Sunny’s eyes were squinched tight with the pressure, with the effort of squeezing out the baby. She couldn’t see whether Maxon was frowning, or whether he was making the face he made when he was considering someone’s opinion. Raise your eyebrows just a little bit. Tilt your head to the side.

“I don’t,” said Maxon. Good for you, thought Sunny.

“Well, I do,” said the mother. “I do believe it. And I think that if you don’t go, you will be doing her a great harm.”

Maxon was silent again. Was he looking down at her, at his wife, so deep in love? Could he see her, there in the hospital, under all the hairs? No, she didn’t want him to go. It was too dangerous. But from the way he squeezed her hand, she could tell that he was nodding, slowly, making an arc through the air with his chin, up and down, to show that he agreed. To show that he had accepted the idea.

“I agree,” said Maxon.

Sunny felt a change in her body, down through all the numbness, and a shift of angles somewhere in the room, so that when she held her breath and strained, she felt tension and purpose down below. Whatever was drifting, whatever was floating, came plummeting down and sank right back into her blood, into her bones, into that grainy, pivoting moment around her hips. “Yes,” said the doctor. “I see the head. You’re doing great, Sunny. Come on, Dad, count. One, two, three, four, five, six, seven, eight, nine, ten! And rest. And now count!”

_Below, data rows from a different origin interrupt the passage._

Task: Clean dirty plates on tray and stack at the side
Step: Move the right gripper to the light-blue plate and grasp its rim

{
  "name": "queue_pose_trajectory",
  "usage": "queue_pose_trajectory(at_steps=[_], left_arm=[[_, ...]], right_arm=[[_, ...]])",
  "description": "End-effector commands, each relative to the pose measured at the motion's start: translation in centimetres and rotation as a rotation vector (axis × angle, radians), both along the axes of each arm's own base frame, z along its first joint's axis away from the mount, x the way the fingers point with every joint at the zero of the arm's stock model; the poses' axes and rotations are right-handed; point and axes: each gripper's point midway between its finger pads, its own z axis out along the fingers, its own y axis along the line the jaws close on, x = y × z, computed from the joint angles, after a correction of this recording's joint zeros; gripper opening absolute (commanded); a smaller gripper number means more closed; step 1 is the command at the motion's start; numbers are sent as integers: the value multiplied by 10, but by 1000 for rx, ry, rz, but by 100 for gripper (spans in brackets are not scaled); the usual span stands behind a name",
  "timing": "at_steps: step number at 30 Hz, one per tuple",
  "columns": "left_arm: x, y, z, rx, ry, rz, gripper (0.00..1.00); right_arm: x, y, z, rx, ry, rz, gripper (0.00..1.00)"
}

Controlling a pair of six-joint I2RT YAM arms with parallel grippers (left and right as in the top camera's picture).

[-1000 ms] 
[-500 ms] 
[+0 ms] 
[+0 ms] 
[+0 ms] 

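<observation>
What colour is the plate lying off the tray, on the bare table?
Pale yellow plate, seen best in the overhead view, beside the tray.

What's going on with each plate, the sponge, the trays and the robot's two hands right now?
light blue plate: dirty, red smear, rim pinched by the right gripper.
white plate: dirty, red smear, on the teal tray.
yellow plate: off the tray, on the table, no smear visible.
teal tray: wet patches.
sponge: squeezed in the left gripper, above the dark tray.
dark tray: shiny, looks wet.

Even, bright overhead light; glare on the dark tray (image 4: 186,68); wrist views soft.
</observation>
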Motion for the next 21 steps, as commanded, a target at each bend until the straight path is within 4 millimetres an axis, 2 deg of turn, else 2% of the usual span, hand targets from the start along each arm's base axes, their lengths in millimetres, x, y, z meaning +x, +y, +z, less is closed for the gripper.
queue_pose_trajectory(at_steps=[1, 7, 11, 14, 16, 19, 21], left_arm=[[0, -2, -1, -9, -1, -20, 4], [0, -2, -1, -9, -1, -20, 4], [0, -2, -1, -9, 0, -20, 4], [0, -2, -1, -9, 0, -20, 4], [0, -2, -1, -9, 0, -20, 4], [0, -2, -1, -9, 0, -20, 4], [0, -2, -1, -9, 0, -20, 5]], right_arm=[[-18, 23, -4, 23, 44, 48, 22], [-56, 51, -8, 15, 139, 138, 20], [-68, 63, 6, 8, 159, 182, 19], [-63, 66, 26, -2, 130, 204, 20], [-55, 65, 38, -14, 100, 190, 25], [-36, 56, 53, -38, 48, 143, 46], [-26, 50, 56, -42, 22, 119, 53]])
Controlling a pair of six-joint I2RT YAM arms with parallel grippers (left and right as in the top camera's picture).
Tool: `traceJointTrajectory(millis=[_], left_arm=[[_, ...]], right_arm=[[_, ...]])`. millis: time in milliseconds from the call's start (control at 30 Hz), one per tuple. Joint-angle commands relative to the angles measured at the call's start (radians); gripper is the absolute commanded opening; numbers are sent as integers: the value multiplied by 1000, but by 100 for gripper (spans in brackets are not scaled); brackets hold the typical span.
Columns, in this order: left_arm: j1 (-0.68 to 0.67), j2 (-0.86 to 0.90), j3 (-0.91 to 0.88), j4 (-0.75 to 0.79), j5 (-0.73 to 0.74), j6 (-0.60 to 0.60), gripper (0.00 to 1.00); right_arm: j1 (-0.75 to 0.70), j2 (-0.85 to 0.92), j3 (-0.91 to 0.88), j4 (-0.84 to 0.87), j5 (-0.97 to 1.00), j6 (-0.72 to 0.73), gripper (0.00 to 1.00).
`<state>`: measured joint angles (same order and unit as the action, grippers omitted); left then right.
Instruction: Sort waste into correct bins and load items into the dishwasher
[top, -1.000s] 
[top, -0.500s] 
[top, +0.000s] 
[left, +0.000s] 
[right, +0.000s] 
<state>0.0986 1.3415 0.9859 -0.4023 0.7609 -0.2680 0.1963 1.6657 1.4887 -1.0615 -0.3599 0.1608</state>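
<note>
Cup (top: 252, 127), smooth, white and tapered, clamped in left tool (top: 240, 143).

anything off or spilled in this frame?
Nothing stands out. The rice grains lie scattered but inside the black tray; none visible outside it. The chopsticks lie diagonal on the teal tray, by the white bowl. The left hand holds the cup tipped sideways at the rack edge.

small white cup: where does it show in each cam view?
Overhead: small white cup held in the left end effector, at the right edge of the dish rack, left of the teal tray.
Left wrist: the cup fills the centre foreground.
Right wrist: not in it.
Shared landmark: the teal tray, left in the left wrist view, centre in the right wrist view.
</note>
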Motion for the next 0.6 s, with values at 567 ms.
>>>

And that’s the way it was done. The robots told the doctor, who told Sunny, when to push. The doctor told Maxon, who counted to ten. There was not a single drop of sweat trickling down her face, nor was one eyelash loosened in the process. Hand in hand with her mother on the left and her husband on the right, the perfect mother shape opened up and the perfect baby shape emerged. Bubber was slimy with fluid, strong, loud, and big, bright with orange hair. In the way all normal mothers love their normal babies, she fell for him completely. She would never say, “That didn’t work out quite right.” She would never say, “There is something wrong with my child.” She would never say, “I did not succeed at motherhood.” Because she felt, and she was, so responsible. She would have killed for Bubber, without hesitation.

She had heard her mother and Maxon talking about something. But that memory had drifted away along with her memory of the pain, until she wondered, Did Mother and Maxon really talk about the moon while I was having Bubber? Did I dream the whole thing?

She should have taken the wig off, yes, then and there. She should have flung it out the window of the hospital, or burnt it. She should have let everything change, let Maxon keep bouncing along at the edge of things, let Bubber emerge as orange as his hair, say to her mother, “Yeah, you were right about that, but no, you are wrong about this.” She should have remembered that quiet, terrible conversation, had it out with both of them. Stripped off the layers of her maternal construction and shouted out, “I’m here! I’m alive! You don’t have to send him to the moon, and you don’t have to go.” But instead she took her baby home, installed him in the perfect nursery, fed him the perfect foods, took him to the perfect schools, and kept stumbling along, down the same wiggy path, which put her here at last: no husband, no mother, no son, no hair. Just a big body tearing apart and a hot, empty neighborhood to absorb her bloody pieces.

* * *

SHE CRANKED HER WAY up Les Weathers’s porch steps one by one, feeling huge and slow, like an amoeba rolling toward an underwater cave. The door wreath was gone, and he had not replaced it with any other holiday decor. Safe choice. She picked up the heavy brass knocker and let it fall three times. There was no response. She waited through another contraction, tears squeezing from her eyes at the pain in her back, and then she slammed the knocker fiercely against the door, making a rattle they could surely hear all down the twisted block. The door creaked open a bit. It was not latched.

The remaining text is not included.